Die Decke über Ganda erzitterte. Weit über sich hörte sie ein dumpfes Rumpeln in dem Büchergebirge. Der Stützbalken direkt vor ihr bog sich knirschend. Ein Schwall loser Blätter segelte wie Fledermäuse mit weit ausgebreiteten Schwingen durch den Büchertunnel. Mit klopfendem Herzen presste sich Ganda gegen die Bücherwand und wartete ab, bis das Rumoren über ihr verebbte. Sie hasste es, in engen, lichtlosen Räumen zu sein. Sie hasste diese Bibliothek, und sie begann, Ollowain zu hassen.
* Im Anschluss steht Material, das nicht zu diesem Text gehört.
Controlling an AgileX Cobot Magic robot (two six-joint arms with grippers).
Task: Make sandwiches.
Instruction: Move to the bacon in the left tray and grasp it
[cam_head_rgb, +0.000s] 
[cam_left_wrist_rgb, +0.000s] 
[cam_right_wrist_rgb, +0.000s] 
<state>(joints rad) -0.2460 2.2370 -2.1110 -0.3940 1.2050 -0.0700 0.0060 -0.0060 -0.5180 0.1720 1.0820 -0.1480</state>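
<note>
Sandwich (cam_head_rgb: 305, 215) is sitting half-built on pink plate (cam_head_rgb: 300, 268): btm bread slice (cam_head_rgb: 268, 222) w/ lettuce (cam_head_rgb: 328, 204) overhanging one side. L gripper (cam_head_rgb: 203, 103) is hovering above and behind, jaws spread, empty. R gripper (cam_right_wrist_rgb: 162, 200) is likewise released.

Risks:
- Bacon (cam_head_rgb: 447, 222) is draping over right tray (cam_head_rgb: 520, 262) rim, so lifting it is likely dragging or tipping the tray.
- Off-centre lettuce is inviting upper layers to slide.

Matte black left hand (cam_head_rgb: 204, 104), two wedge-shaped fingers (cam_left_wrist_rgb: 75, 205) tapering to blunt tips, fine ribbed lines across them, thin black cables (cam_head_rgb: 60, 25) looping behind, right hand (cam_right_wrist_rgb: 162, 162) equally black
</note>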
Wie konnte man nur so hirnverbrannt sein, sich ausgerechnet an diesem Ort zu verkriechen! Wer hierher kam, der musste sich entschlossen haben, dem Tod ins Antlitz zu spucken. Sollte er mit diesem Unfug doch warten, bis sie zurück in Albenmark waren. Da gab es mehr als genug Gelegenheiten, sein Leben wegzuwerfen. Und sie würde nichts mit der Sache zu tun haben.
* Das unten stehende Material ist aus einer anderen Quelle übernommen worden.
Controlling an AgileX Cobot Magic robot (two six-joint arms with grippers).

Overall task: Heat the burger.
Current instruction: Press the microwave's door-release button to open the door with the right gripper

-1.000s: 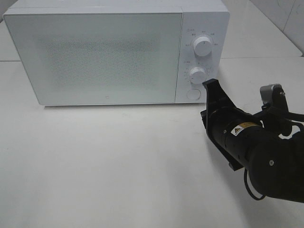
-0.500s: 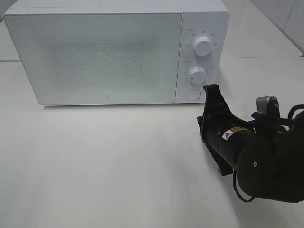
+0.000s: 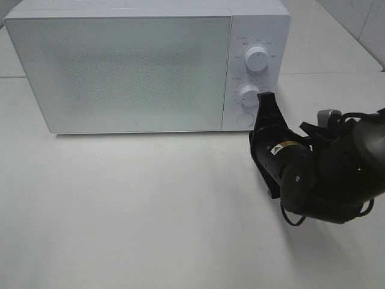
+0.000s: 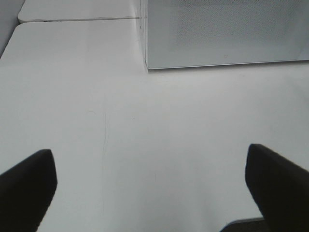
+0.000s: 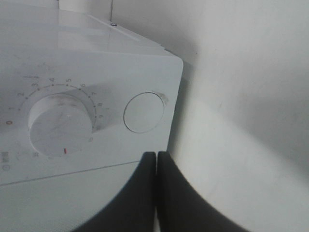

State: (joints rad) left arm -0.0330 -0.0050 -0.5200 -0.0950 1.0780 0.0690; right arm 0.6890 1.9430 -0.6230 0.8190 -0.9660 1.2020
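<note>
White box-shaped microwave [image 3: 120,66] on white table [image 3: 150,205], frosted door shut. Burger not in sight; probably inside, can't confirm. Right end effector [image 3: 265,100] pressed together, empty, tip near round white button [image 3: 244,119] under lower dial [image 3: 249,94]. Left end effector [image 4: 154,183] spread, empty. Judged: loading done, starting heat remains.

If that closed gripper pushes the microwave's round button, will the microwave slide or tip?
Probably won't tip: the microwave is a wide, low box flat on the table, and the round button sits low on its front. It might slide slightly; the table looks smooth. The shut right gripper ends narrow, so it may slip off the button's flat face.
</note>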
Die jüngsten Ereignisse hatten all ihre Vorurteile über Elfen bestätigt. Die besten von ihnen waren schlicht ignorant. Sie weilten mit ihren Gedanken in höheren Sphären, zu denen ein vernünftig denkender Kobold höchstens im Vollrausch vordringen konnte. Und die übleren von ihnen, solche wie Galawayn, waren durchdrungen von Bösartigkeit, die sich hinter ihrer glänzenden Fassade versteckte. Dieser Mistkerl hatte geahnt, was mit Ollowain geschehen würde, darauf würde sie ihren Fuchsschweif verwetten. Er hatte es genossen, den Schwertmeister zu quälen. Das Einzige, was Ganda wunderte, war, wie schnell Ollowain zerbrochen war. Und nun, da Galawayn mit ihm fertig war, kam sie an die Reihe. Ein Schaudern überlief sie. Oder hatte er schon mit ihr angefangen? Durchschaute er sie? Wusste er, dass sie Ollowain hierher folgen würde? Und gab es das geheimnisvolle Buch und die makaberen Handschuhe nur, weil der Elf auch mit ihr schon längst sein hinterhältiges Spiel trieb? Doch was wollte er? Wollte er sie beide nur vertreiben, um in seinem Saal des Lichts in Ruhe gelassen zu werden? Oder genügte ihm das nicht?

Ganda atmete ein paarmal tief durch. Sie musste sich beruhigen! Sie wusste, dass sie den Hang hatte, in Panik zu geraten, wenn sie sich in so engen Räumen wie diesem Tunnel aufhielt. Die Hand, in der sie die Öllampe hielt, zitterte. Sie zwang sich weiterzugehen.

Der Tunnel wand sich wie eine Schlange mit Magenkrämpfen. Ständig wechselte er die Richtung. Mal ging es auf, mal ab. Endlich erreichte sie sein Ende. Der enge Gang hörte einfach auf. In einem Nest aus zerknüllten Pergamentseiten war eine eingetrocknete, dunkle Lache. Blut. Hier mussten sie Kleos gefunden haben.

Ganda fluchte. Ollowain musste in eine der Spalten gekrochen sein, die vom Hauptgang abzweigten. »Verdammter Irrer. Du kannst mir mal den Schweif bürsten. Mistkerl!« Über ihr erklang ein dumpfes Grollen, als wolle der Bücherberg in ihre Flüche einstimmen.